**WHAT IS REQUIRED:**
For each line below, write it out exactly as it appears.

= = = = = = =

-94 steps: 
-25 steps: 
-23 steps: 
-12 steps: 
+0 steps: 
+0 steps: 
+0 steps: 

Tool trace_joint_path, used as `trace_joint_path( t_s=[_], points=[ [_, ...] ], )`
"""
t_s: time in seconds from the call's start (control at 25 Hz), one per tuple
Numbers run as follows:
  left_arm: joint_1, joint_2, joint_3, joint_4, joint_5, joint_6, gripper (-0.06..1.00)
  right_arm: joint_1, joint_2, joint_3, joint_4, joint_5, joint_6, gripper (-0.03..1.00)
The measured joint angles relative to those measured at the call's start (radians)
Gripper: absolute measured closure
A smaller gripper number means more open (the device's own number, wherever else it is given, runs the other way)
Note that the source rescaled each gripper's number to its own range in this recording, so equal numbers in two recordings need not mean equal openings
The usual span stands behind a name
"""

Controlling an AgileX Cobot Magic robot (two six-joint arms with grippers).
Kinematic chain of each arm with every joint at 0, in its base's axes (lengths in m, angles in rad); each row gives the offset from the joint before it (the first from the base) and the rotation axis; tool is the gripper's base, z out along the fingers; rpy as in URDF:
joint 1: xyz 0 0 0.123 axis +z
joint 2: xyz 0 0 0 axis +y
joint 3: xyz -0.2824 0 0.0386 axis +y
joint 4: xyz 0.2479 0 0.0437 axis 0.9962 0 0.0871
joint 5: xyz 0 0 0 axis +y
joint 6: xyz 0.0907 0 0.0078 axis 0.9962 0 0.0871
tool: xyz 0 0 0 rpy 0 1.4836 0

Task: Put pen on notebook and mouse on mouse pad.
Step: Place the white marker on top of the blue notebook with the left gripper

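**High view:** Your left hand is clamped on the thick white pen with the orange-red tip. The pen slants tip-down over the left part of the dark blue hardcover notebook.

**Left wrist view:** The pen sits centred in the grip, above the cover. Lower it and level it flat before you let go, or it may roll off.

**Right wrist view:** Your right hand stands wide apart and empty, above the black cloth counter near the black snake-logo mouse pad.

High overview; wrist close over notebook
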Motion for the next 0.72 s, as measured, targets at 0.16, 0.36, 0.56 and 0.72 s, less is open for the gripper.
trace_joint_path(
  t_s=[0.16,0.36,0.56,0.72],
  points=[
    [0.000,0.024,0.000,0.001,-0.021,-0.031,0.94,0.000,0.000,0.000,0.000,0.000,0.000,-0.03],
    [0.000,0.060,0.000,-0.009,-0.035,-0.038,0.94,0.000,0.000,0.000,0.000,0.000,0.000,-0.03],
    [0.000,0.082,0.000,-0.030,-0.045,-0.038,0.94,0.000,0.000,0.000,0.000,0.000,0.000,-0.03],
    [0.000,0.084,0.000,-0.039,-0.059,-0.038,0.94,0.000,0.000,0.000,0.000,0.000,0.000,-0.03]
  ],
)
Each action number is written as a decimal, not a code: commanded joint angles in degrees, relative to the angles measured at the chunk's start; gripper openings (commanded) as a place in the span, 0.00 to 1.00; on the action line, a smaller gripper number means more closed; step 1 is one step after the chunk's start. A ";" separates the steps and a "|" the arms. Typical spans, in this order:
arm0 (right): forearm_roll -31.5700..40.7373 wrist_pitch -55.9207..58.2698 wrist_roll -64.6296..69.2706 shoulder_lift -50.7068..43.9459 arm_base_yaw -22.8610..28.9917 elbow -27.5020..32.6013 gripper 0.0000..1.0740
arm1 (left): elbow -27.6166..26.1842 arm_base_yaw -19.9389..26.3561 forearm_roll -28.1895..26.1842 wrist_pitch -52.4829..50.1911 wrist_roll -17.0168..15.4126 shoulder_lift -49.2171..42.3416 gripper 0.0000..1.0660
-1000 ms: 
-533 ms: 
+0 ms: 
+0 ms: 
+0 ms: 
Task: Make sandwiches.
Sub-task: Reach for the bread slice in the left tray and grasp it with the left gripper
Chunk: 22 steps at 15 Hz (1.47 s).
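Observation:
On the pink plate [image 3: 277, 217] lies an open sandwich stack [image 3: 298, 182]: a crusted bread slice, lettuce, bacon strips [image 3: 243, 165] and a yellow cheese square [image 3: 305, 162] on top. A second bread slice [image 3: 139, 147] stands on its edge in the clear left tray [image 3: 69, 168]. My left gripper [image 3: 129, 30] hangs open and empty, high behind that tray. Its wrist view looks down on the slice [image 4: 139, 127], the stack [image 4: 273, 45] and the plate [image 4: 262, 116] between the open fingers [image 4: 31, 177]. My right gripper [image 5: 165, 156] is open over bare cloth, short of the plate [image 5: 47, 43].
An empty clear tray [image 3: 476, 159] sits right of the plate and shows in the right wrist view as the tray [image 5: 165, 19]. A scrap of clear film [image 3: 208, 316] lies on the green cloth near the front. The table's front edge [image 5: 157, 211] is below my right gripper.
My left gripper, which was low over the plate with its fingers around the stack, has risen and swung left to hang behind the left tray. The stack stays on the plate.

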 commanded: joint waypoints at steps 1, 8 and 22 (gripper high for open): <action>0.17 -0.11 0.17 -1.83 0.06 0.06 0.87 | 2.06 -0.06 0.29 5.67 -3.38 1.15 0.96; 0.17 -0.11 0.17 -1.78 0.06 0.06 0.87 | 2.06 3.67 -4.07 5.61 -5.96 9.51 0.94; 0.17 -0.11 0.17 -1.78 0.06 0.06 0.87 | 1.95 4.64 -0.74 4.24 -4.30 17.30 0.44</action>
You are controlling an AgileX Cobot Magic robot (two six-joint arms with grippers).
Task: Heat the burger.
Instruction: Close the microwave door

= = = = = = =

**SOLUTION TO THE PROBLEM:**
-94 steps: 
-25 steps: 
-23 steps: 
-12 steps: 
+0 steps: 
+0 steps: 
+0 steps: 

Tool trace_joint_path, used as `trace_joint_path( t_s=[_], points=[ [_, ...] ], )`
"""
t_s: time in seconds from the call's start (control at 25 Hz), one per tuple
Numbers run as follows:
  left_arm: joint_1, joint_2, joint_3, joint_4, joint_5, joint_6, gripper (-0.06..1.00)
  right_arm: joint_1, joint_2, joint_3, joint_4, joint_5, joint_6, gripper (-0.03..1.00)
The measured joint angles relative to those measured at the call's start (radians)
Gripper: absolute measured closure
A smaller gripper number means more open (the device's own number, wherever else it is given, runs the other way)
Note that the source rescaled each gripper's number to its own range in this recording, so equal numbers in two recordings need not mean equal openings
The usual span stands behind a name
"""

Controlling an AgileX Cobot Magic robot (two six-joint arms with grippers).
Kinematic chain of each arm with every joint at 0, in its base's axes (lengths in m, angles in rad); each row gives the offset from the joint before it (the first from the base) and the rotation axis; tool is the gripper's base, z out along the fingers; rpy as in URDF:
joint 1: xyz 0 0 0.123 axis +z
joint 2: xyz 0 0 0 axis +y
joint 3: xyz -0.2824 0 0.0386 axis +y
joint 4: xyz 0.2479 0 0.0437 axis 0.9962 0 0.0871
joint 5: xyz 0 0 0 axis +y
joint 6: xyz 0.0907 0 0.0078 axis 0.9962 0 0.0871
tool: xyz 0 0 0 rpy 0 1.4836 0

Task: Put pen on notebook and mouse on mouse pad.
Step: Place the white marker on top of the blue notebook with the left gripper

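**High view:** Your left hand is clamped on the thick white pen with the orange-red tip. The pen slants tip-down over the left part of the dark blue hardcover notebook.

**Left wrist view:** The pen sits centred in the grip, above the cover. Lower it and level it flat before you let go, or it may roll off.

**Right wrist view:** Your right hand stands wide apart and empty, above the black cloth counter near the black snake-logo mouse pad.

High overview; wrist close over notebook
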Motion for the next 0.72 s, as measured, targets at 0.16, 0.36, 0.56 and 0.72 s, less is open for the gripper.
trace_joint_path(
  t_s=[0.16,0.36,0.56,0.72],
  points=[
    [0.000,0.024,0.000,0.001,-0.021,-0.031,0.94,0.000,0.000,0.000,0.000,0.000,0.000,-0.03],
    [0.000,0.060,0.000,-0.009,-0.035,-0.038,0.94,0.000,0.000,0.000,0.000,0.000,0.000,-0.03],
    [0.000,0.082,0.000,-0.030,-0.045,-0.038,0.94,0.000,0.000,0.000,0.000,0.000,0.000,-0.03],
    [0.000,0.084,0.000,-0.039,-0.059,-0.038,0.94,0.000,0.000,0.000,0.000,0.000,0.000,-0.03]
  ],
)
Each action number is written as a decimal, not a code: commanded joint angles in degrees, relative to the angles measured at the chunk's start; gripper openings (commanded) as a place in the span, 0.00 to 1.00; on the action line, a smaller gripper number means more closed; step 1 is one step after the chunk's start. A ";" separates the steps and a "|" the arms. Typical spans, in this order:
arm0 (right): forearm_roll -31.5700..40.7373 wrist_pitch -55.9207..58.2698 wrist_roll -64.6296..69.2706 shoulder_lift -50.7068..43.9459 arm_base_yaw -22.8610..28.9917 elbow -27.5020..32.6013 gripper 0.0000..1.0740
arm1 (left): elbow -27.6166..26.1842 arm_base_yaw -19.9389..26.3561 forearm_roll -28.1895..26.1842 wrist_pitch -52.4829..50.1911 wrist_roll -17.0168..15.4126 shoulder_lift -49.2171..42.3416 gripper 0.0000..1.0660
-1000 ms: 
-533 ms: 
+0 ms: 
+0 ms: 
+0 ms: 
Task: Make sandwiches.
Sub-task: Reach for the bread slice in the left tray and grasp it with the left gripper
Chunk: 22 steps at 15 Hz (1.47 s).
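Observation:
On the pink plate [image 3: 277, 217] lies an open sandwich stack [image 3: 298, 182]: a crusted bread slice, lettuce, bacon strips [image 3: 243, 165] and a yellow cheese square [image 3: 305, 162] on top. A second bread slice [image 3: 139, 147] stands on its edge in the clear left tray [image 3: 69, 168]. My left gripper [image 3: 129, 30] hangs open and empty, high behind that tray. Its wrist view looks down on the slice [image 4: 139, 127], the stack [image 4: 273, 45] and the plate [image 4: 262, 116] between the open fingers [image 4: 31, 177]. My right gripper [image 5: 165, 156] is open over bare cloth, short of the plate [image 5: 47, 43].
An empty clear tray [image 3: 476, 159] sits right of the plate and shows in the right wrist view as the tray [image 5: 165, 19]. A scrap of clear film [image 3: 208, 316] lies on the green cloth near the front. The table's front edge [image 5: 157, 211] is below my right gripper.
My left gripper, which was low over the plate with its fingers around the stack, has risen and swung left to hang behind the left tray. The stack stays on the plate.
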
 commanded: joint waypoints at steps 1, 8 and 22 (gripper high for open): <action>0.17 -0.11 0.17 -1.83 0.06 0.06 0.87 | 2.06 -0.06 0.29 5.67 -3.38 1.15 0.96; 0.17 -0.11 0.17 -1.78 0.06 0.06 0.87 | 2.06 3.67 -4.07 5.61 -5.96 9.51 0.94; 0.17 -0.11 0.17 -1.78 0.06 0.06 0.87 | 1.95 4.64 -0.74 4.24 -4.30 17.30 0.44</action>
You are controlling an AgileX Cobot Magic robot (two six-joint arms with grippers).
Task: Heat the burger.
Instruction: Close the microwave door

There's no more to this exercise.